Sam sort avec Robert depuis le lycée, et quand ils nous l'ont annoncé personne n'a été surpris, je pense même qu'ils étaient les derniers au courant. Rob' est aussi un gars de notre bande d'amis. Nous ne sommes pas beaucoup, Sam, Robert, Pete, Leah et Maria, puis moi. Je souris en pensant à eux, nous nous connaissons depuis la maternelle, mais nous avons vraiment tissé des liens à partir du collège. Nous avons par la suite été au lycée ensemble puis nous n'avons jamais perdu le contact même à l'université. On a toujours été une bande d'amis et Leah et Maria doivent être les seules femmes de cette Terre qui n'ont jamais eu d'attirance pour nous. Bon, bien sûr que j'abuse quand je dis les seules femmes puisqu'il y en avait d'autres. Personnellement, j'ai eu plusieurs aventures mais je ne suis jamais vraiment resté en couple. Mon cœur s'est attaché une fois, personne n'est au courant, mais depuis je n'ai plus envie de revivre ça. J'ai eu trop mal quand j'ai dû laisser partir cette personne que j'aimais.
Je regarde à nouveau le message sur mon téléphone.
Sam
« Tu viens ce soir ? Tout le monde sera là. Ta tronche de cake me manque. RDV à 19 heures chez nous ».
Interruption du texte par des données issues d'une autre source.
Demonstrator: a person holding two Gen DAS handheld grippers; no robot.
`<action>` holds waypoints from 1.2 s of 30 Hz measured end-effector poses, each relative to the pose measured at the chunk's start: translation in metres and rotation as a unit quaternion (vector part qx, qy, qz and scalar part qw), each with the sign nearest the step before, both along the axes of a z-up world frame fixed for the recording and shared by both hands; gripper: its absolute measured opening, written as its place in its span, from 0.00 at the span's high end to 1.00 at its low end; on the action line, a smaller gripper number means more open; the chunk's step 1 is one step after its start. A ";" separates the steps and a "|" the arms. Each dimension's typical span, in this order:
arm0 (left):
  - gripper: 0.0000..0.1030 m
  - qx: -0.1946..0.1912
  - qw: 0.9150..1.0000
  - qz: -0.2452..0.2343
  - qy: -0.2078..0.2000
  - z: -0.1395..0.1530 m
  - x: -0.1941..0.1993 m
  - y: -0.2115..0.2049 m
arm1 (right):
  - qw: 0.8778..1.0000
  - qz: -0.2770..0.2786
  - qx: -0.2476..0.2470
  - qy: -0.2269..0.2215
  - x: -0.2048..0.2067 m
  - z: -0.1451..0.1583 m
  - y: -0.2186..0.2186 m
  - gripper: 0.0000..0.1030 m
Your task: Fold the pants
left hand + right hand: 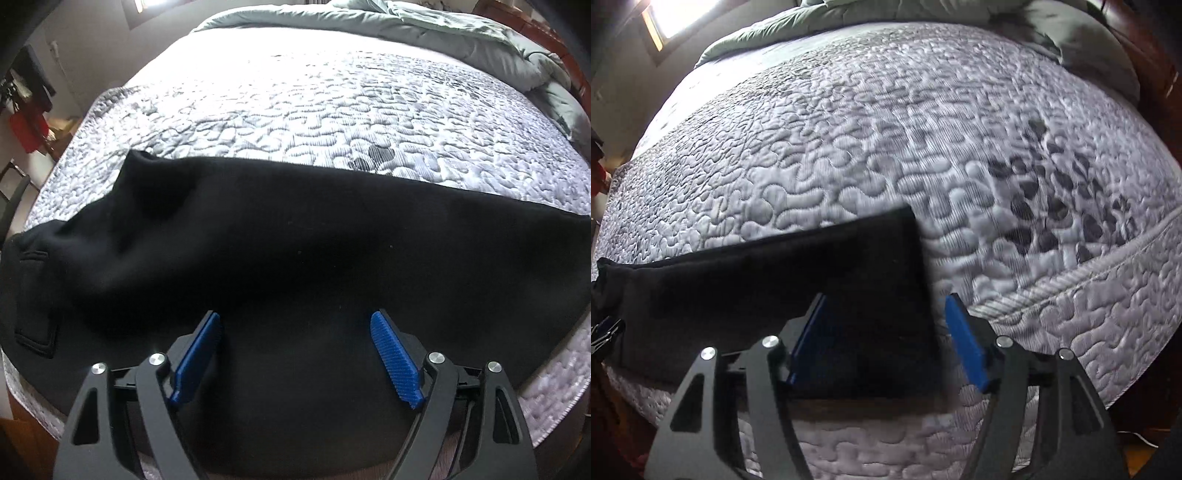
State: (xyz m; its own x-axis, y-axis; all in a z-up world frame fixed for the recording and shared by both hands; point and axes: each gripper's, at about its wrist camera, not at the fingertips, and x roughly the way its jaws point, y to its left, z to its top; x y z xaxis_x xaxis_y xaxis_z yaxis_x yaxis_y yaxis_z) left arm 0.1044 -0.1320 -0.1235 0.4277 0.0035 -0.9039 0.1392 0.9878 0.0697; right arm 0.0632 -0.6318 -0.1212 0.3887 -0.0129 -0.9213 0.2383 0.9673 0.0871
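Note:
Black pants [277, 240] lie flat along the near edge of the quilted mattress [295, 103], folded lengthwise, waist and a back pocket at the left. My left gripper [295, 321] is open, hovering over the middle of the pants, blue pads [391, 354] wide apart. In the right wrist view the leg-cuff end of the pants [812, 273] lies on the mattress [923, 129]. My right gripper [884, 302] is open above that cuff end, one finger over the cloth, the other just past its right edge.
A grey-green comforter [424, 33] is bunched at the far end of the bed. A reddish wooden bed frame [1145, 66] runs along the right. A chair and clutter [22, 110] stand at the left. The left gripper [605, 332] shows at the right wrist view's left edge.

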 end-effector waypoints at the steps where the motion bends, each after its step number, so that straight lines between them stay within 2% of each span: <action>1: 0.16 -0.001 1.000 0.002 -0.001 0.000 0.001 0.000 | 1.000 0.003 0.006 -0.001 -0.001 -0.003 -0.001 0.51; 4: 0.16 -0.003 1.000 0.001 0.004 0.001 0.001 0.001 | 1.000 0.021 -0.003 -0.003 0.003 -0.007 0.007 0.50; 5: 0.16 -0.004 1.000 0.001 0.007 0.001 0.002 0.000 | 1.000 0.026 -0.011 -0.011 0.006 -0.005 0.010 0.47; 7: 0.16 -0.009 1.000 0.007 0.012 0.003 0.002 0.003 | 0.999 0.025 -0.009 -0.026 0.014 -0.001 0.011 0.32; 9: 0.16 -0.016 1.000 0.017 0.015 0.004 0.002 0.007 | 0.999 0.018 -0.006 -0.040 0.023 0.004 0.009 0.28; 11: 0.17 -0.019 0.999 0.019 0.017 0.004 0.003 0.008 | 0.999 0.024 0.007 -0.041 0.033 0.003 0.007 0.39; 12: 0.17 -0.019 0.999 0.020 0.017 0.004 0.003 0.008 | 0.999 0.031 0.014 -0.033 0.038 0.000 0.006 0.59; 13: 0.17 -0.018 1.000 0.020 0.017 0.004 0.003 0.008 | 0.999 0.032 0.012 -0.028 0.040 -0.001 0.006 0.74; 15: 0.17 -0.019 0.999 0.021 0.018 0.005 0.001 0.008 | 0.999 0.040 -0.002 -0.020 0.044 -0.001 0.007 0.94; 18: 0.17 -0.024 0.999 0.022 0.008 0.009 0.000 0.007 | 0.999 0.020 0.001 -0.036 0.041 0.009 -0.003 0.95; 22: 0.16 0.004 1.000 0.017 0.002 0.001 0.004 -0.002 | 0.999 -0.008 0.034 -0.036 0.039 0.001 -0.021 0.95; 24: 0.13 0.005 1.000 0.021 -0.010 -0.003 0.006 -0.002 | 0.999 -0.012 0.032 -0.038 0.038 -0.004 -0.020 0.94; 27: 0.13 0.006 1.000 0.023 -0.015 -0.003 0.007 -0.003 | 0.998 -0.022 0.031 -0.048 0.034 -0.002 -0.019 0.81; 29: 0.14 0.004 1.000 0.023 -0.013 0.000 0.006 -0.002 | 0.997 -0.032 0.033 -0.054 0.025 0.004 -0.019 0.79; 31: 0.14 -0.004 1.000 0.024 -0.007 0.006 0.003 -0.002 | 0.997 -0.040 0.032 -0.051 0.012 0.011 -0.017 0.66; 35: 0.14 -0.029 0.999 0.019 -0.015 0.019 -0.009 -0.010 | 0.997 -0.062 0.031 -0.034 -0.024 0.021 -0.002 0.55; 36: 0.14 -0.029 0.999 0.013 -0.013 0.020 -0.010 -0.015 | 0.997 -0.069 0.037 -0.029 -0.032 0.021 0.000 0.50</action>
State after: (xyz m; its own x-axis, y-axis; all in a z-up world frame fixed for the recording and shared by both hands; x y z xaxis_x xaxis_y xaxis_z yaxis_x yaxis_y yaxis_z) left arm 0.0940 -0.1475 -0.1037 0.4517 -0.0376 -0.8914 0.1116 0.9936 0.0146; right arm 0.0312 -0.6316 -0.1006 0.4403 -0.0031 -0.8978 0.3605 0.9165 0.1736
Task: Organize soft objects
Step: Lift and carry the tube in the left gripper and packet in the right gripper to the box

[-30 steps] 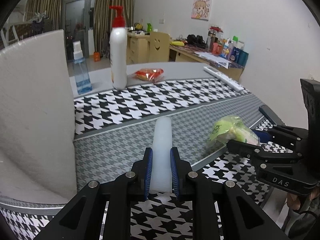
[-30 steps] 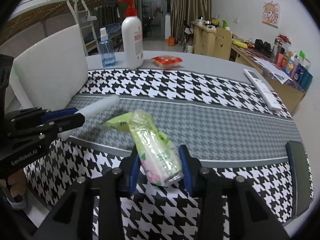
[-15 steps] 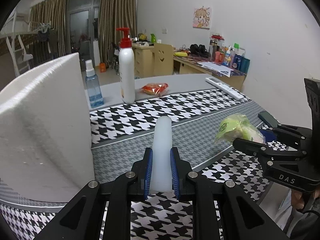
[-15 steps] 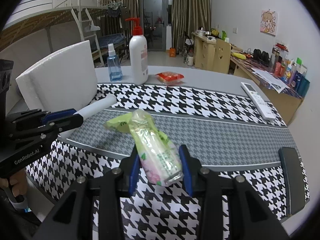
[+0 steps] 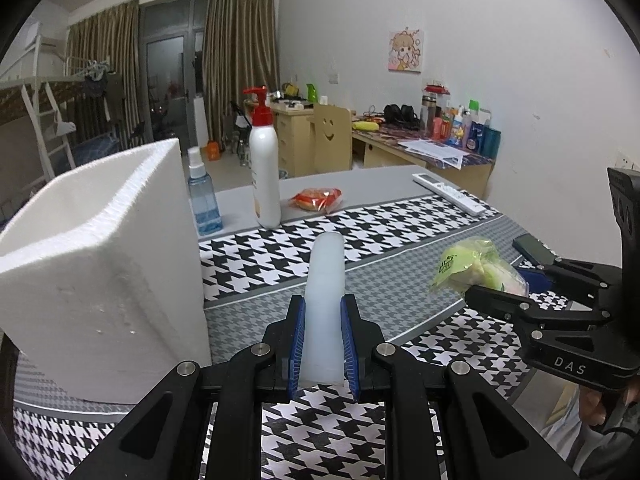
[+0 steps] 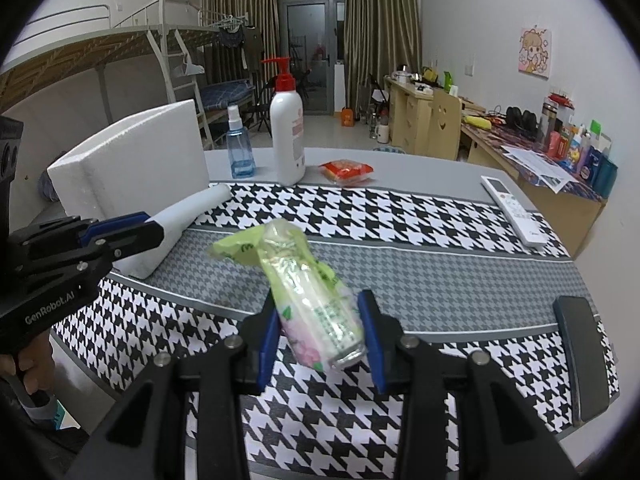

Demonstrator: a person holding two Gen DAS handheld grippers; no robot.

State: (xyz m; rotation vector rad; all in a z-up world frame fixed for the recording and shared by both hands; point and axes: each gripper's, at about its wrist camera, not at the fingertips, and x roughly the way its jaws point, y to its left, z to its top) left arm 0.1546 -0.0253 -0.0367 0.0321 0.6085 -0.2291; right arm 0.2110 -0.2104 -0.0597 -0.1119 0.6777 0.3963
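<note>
The left hand-held gripper (image 5: 323, 340) is clamped on a pale foam tube (image 5: 325, 292) that points toward 12 o'clock, raised above the checked tabletop (image 5: 400, 220). At its 9 o'clock stands a white foam box (image 5: 104, 264), near the tube but apart from it. The right hand-held gripper (image 6: 318, 340) is closed around a green plastic packet (image 6: 308, 284), also lifted off the tabletop, its crumpled end aimed at 11 o'clock. Farther back, around 12 o'clock, stand a white pump bottle (image 6: 287, 136), a blue spray bottle (image 6: 240, 148) and a red snack bag (image 6: 346, 170).
</note>
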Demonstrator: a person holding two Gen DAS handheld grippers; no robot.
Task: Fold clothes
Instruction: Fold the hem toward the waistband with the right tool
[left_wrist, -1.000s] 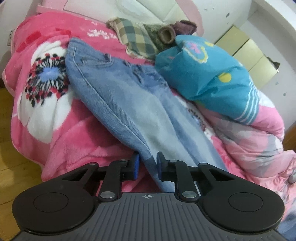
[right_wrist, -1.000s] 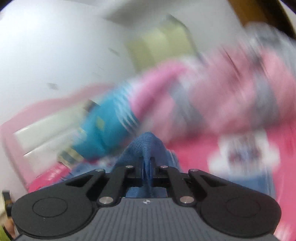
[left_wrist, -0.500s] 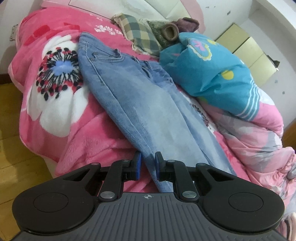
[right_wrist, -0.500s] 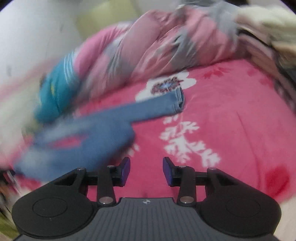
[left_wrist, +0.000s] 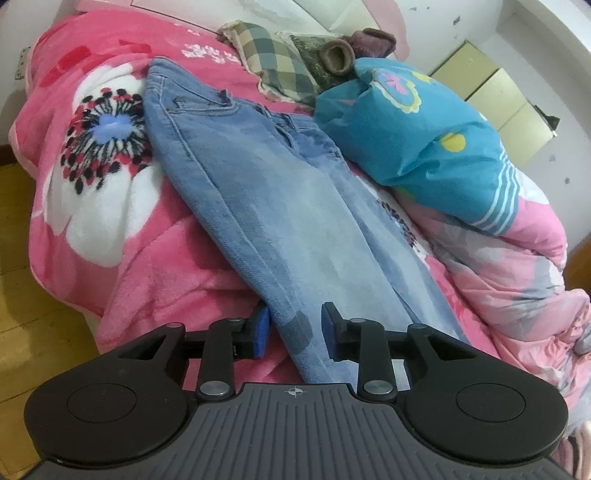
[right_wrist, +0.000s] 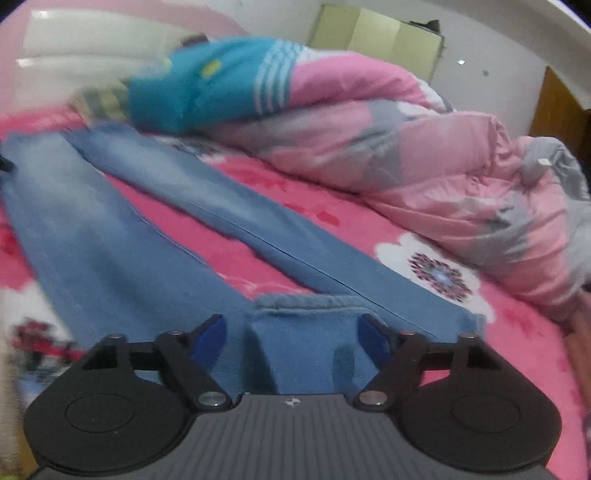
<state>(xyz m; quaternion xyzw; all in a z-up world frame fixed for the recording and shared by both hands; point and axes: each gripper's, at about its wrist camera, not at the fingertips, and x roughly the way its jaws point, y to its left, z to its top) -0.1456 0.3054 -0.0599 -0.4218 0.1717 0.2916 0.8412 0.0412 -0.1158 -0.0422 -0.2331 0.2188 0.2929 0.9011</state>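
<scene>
— What do you have in your left wrist view?

— Your pair of light blue, faded denim jeans lies on the pink plush blanket with big white flowers. Its long axis runs from the waistband at the upper left, near the checked cushion, down towards your left gripper. The front pockets and fly face up. One leg end sits between the blue pads; the jaws are opening, a modest gap, and the cloth touches neither pad clearly. The turquoise patterned quilt bundle lies just beside the jeans' hip.

— And your right wrist view?

— It is blurred at the left (so details there are unsure). The two legs fan out in a narrow V, pointing from the far left towards you. Your right gripper has its jaws opening, fairly wide. A hemmed leg end lies between them, loose, not pinched. The crumpled pink and grey duvet is heaped beyond, apart from the legs.
</scene>
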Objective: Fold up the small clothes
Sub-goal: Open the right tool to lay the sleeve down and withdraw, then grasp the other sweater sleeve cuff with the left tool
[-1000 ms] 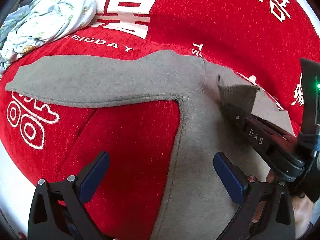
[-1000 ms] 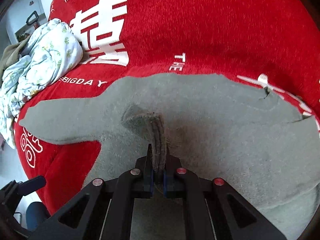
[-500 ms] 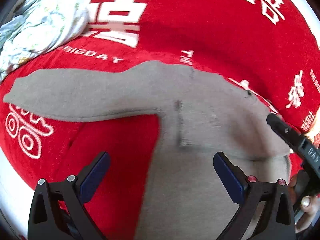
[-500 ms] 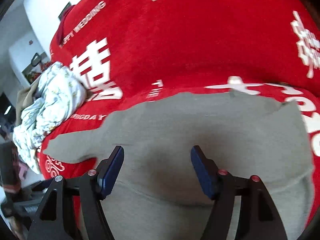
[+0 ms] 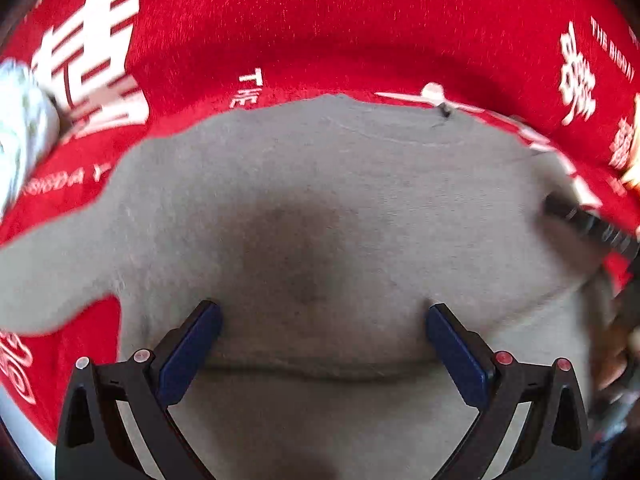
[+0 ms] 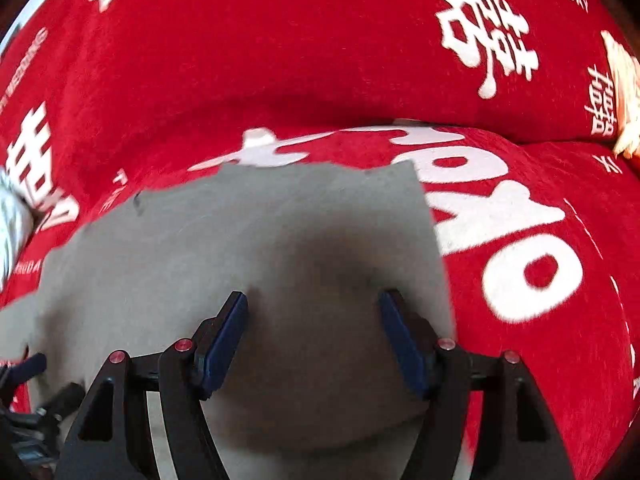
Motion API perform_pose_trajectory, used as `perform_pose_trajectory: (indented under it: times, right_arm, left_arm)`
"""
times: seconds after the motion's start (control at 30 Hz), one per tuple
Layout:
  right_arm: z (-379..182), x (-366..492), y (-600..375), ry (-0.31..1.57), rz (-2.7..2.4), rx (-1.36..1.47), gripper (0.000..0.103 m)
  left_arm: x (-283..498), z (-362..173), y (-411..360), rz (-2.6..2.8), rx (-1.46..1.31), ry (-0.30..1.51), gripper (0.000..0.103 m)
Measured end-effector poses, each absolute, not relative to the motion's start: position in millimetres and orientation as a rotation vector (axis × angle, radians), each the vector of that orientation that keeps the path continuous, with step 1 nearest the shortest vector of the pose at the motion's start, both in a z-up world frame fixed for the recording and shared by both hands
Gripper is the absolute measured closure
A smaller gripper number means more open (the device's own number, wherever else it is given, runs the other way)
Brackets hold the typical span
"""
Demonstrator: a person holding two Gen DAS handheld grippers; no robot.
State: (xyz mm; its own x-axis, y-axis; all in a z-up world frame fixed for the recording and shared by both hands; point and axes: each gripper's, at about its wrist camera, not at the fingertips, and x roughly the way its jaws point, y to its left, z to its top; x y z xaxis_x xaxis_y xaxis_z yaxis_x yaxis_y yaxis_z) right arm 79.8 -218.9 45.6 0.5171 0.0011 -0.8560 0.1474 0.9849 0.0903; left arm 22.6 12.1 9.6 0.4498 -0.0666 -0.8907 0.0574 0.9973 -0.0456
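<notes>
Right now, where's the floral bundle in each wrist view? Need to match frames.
Left wrist: the floral bundle sits blurred at the far left edge, above the grey garment.
Right wrist: floral bundle is a sliver at the left edge, mid-height.
Shared landmark: the big white character on the red cover, right beside the bundle.

The garment (image 5: 320,208) is plain grey. The blanket (image 5: 320,28) under it is bright red with white characters and lettering. At the left edge a bundle (image 5: 20,128) is white with small greenish print. The claw pads (image 6: 224,340) are dark blue on black frames.
</notes>
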Motion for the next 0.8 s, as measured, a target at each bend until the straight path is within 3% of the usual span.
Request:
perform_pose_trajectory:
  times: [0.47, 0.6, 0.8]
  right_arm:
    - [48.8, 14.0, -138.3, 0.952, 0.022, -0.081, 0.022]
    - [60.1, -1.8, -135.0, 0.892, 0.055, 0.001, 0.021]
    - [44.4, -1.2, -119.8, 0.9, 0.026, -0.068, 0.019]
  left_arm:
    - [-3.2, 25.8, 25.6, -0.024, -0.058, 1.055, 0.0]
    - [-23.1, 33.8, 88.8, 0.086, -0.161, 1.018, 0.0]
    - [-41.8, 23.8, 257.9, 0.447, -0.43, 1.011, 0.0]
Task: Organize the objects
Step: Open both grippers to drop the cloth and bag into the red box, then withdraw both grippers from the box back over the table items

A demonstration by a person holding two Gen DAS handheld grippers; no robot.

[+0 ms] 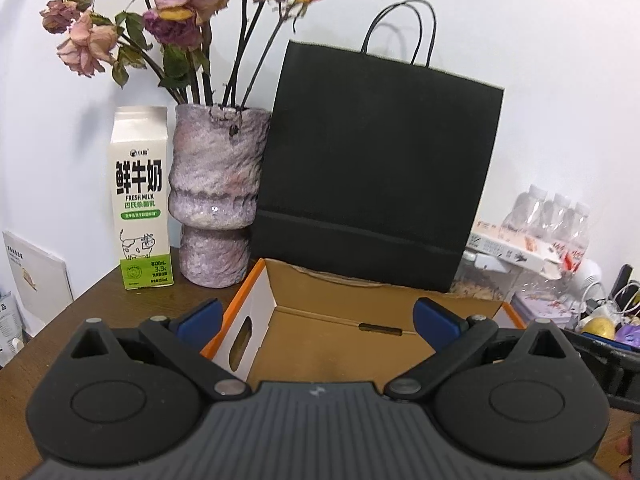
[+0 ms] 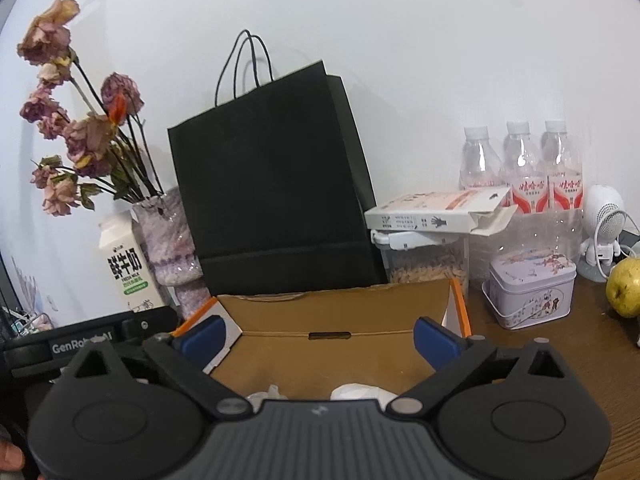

Je dois dire que j'ai bien besoin de me changer les idées et je suis à court d'excuses pour détourner l'invitation. N'allez pas croire, j'aime mes amis, mais depuis que je travaille, je suis dans une sorte de bulle « métro, boulot, dodo » et je n'ai pas envie d'en sortir. Je me surprends même à apprécier passer du temps avec moi-même, à être beaucoup plus casanier. J'ai fait mon quota de sorties et de dérives lorsque j'étais jeune, je pense que c'est ça qu'on appelle s'assagir, ou vieillir.
Soudain, mes yeux s'ouvrent en grand alors qu'ils se promenaient sur le calendrier de mon bureau. Je claque automatiquement la paume de ma main sur mon front. Mais bien sûr ! Qu'est-ce que je suis stupide ! C'est l'anniversaire de Rob' !!! Je dois me dépêcher ! Je glisse mon téléphone dans ma poche, j'attrape la veste de mon costume sur ma chaise de bureau, j'éteins mon ordinateur. Il faut que je file en ville pour trouver un cadeau immédiatement avant de rentrer pour me préparer.
Je ferme la porte à clefs et passe devant la réception où Miranda tire sur sa robe pour exposer davantage son décolleté gonflé. Elle me fait un grand sourire injecté de botox accompagné d'un regard charmeur souligné par des yeux de biches, en même temps vu la taille de ses faux-cils, elle octroie ce regard à tout le monde. Elle n'est pas méchante mais elle n'a vraiment pas besoin de tout cet attirail. A une époque je me serais peut-être laissé amadouer par tant de vulgarité, mais depuis quelques mois, je suis un autre homme.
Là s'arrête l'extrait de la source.